Created on 01-07-2016 02:23 AM
Google’s Cloud Platform provides the infrastructure to perform MapReduce data analysis using open source software such as Hadoop with Hive and Pig. Google's Compute Engine provides the compute power and Cloud Storage is used to store the input and output of the MapReduce jobs.
HDP deployment using CloudBreak.
Before we deploy HDP in GCE, we need to setup account in GCE and CloudBreak.
Signup for free trial account on https://cloud.google.com/free-trial/
Step1) Login into your google dashboard and then click Create a project. For example: I created a project called hadoop-install
Step 2) Create credentials.
Click Create new Client ID and then choose Service account.
Click Okay got it and it will download JSON key (We won’t be using this file). You will see Client ID, Email address and Certificate fingerprints in the same window after downloading JSON key. There will be an option to Generate new P12 key.
Step 3) Enable API
Default API when you login
Search google compute and click Google Compute Engine. You will see an option to Enable API that you need to click.
These are the API that I have with enabled status
For HDP deployment, you would need Project-id, Email address and P12 key file.
GCE setup completed so let’s move on to CloudBreak setup.
Signup for CloudBreak account.
Once you are logged into the Cloudbreak UI then setup GCP credentials
You will need project id and following details from the Credentials tab
My Cloudbreak UI looks like the following. We will be creating credentials, template and blueprint for HDP deployment and this is only one time process.
Under manage credentials, choose GCP.
Name – Credential name
Description – As you like
Project ID – hadoop-install (get this value from google dashboard)
Service Account Email Address – Credentials tab in google dashboard “Email address” under Service account
Service Account Key – Upload the file that you did rename as hadoop.12
SSH public key – Mac users can copy the content of id_rsa.pub. Windows users needs to get this from putty (google search – putty public ssh keys)
Next step is to manage resources (create template)
Name – Template name
Description – As you like
Instance-Type – You can choose as per your requirement (I chose n1-standard-2 for this test)

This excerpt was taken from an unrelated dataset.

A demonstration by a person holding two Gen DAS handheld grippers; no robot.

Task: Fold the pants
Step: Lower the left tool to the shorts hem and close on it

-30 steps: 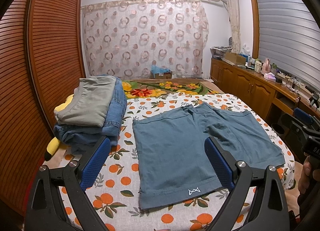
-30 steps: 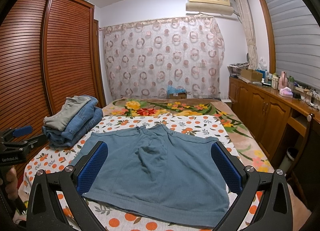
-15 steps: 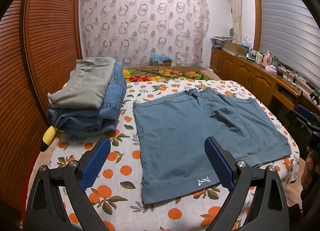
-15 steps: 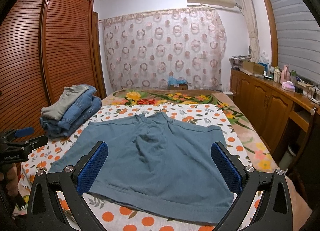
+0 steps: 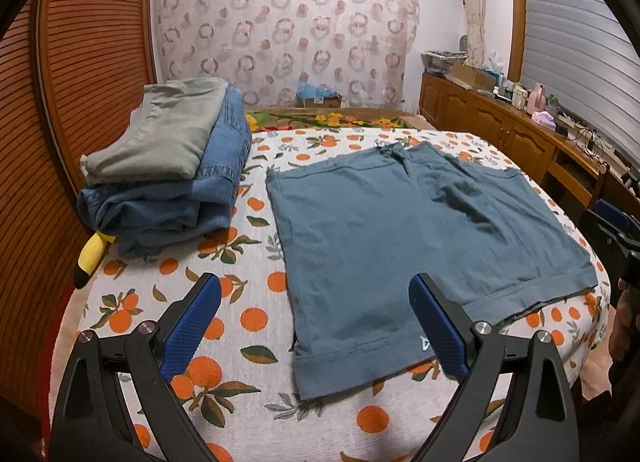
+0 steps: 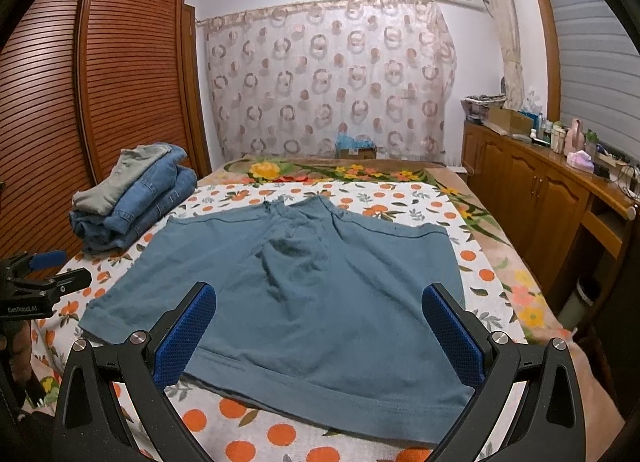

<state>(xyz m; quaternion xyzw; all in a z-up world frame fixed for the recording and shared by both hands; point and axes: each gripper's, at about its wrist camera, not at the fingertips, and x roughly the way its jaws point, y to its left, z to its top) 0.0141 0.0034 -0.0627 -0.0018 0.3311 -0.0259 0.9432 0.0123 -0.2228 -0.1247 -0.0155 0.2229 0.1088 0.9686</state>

Volume Type – Magnetic/SSD
Attached volumes per instance – 1 for this test
Volume Size – 100GB (Increase this value as per your requirement)
You can download the blueprint from here. Copy the content and paste it into the create blueprint window.
I am saving the blueprint as hivegoogle. In case, you receive blue print error while creating blueprint in CloudBreak then you can usejsonvalidate to validate/format the blueprint.
Select your credentials
Click create cluster
Clustername: Name your cluster
Region: Choose region to deploy the cluster
Network: Choose network
Blueprint: Choose blueprint created, hivegoogle
cbgateway , master and slave – I am using minviable-gcp but you can choose the template as per you own choice.
Click “create and start cluster”
You can see the progress in the Event history.
Final snapshot of the cluster looks like this:
Verify google cloud related settings and provide project.id & google cloud service email. You can find these details from the google dashboard.
Verify tez.aux.uris and make sure to copy gcs connector at this location. I have covered copy process in the environment setup section as below.
Let’s setup the environment setup before running hdfs and hive commands.
We need hadoop.p12 and gcs connector in all the nodes.
First, from the localhost to the vm instance (External IP can be found from google dashboard under VM Instances)
HW11326:.ssh nsabharwal$ scp ~/Downloads/hadoop.p12 email@example.com:/tmp
hadoop.p12 100% 2572 2.5KB/s 00:00
Login to vm instance
HW11326:.ssh nsabharwal$ ssh location
[hdfs@hdpgcp-1-1435537523061 ~]$ wget https://storage.googleapis.com/hadoop-lib/gcs/gcs-connector-latest-hadoop2.jar
--2015-06-28 21:05:59-- https://storage.googleapis.com/hadoop-lib/gcs/gcs-connector-latest-hadoop2.jar
Resolving storage.googleapis.com... 184.108.40.206, 2607:f8b0:4001:c01::80
Connecting to storage.googleapis.com|220.127.116.11|:443... connected.
HTTP request sent, awaiting response... 200 OK
Length: 2494559 (2.4M) [application/java-archive]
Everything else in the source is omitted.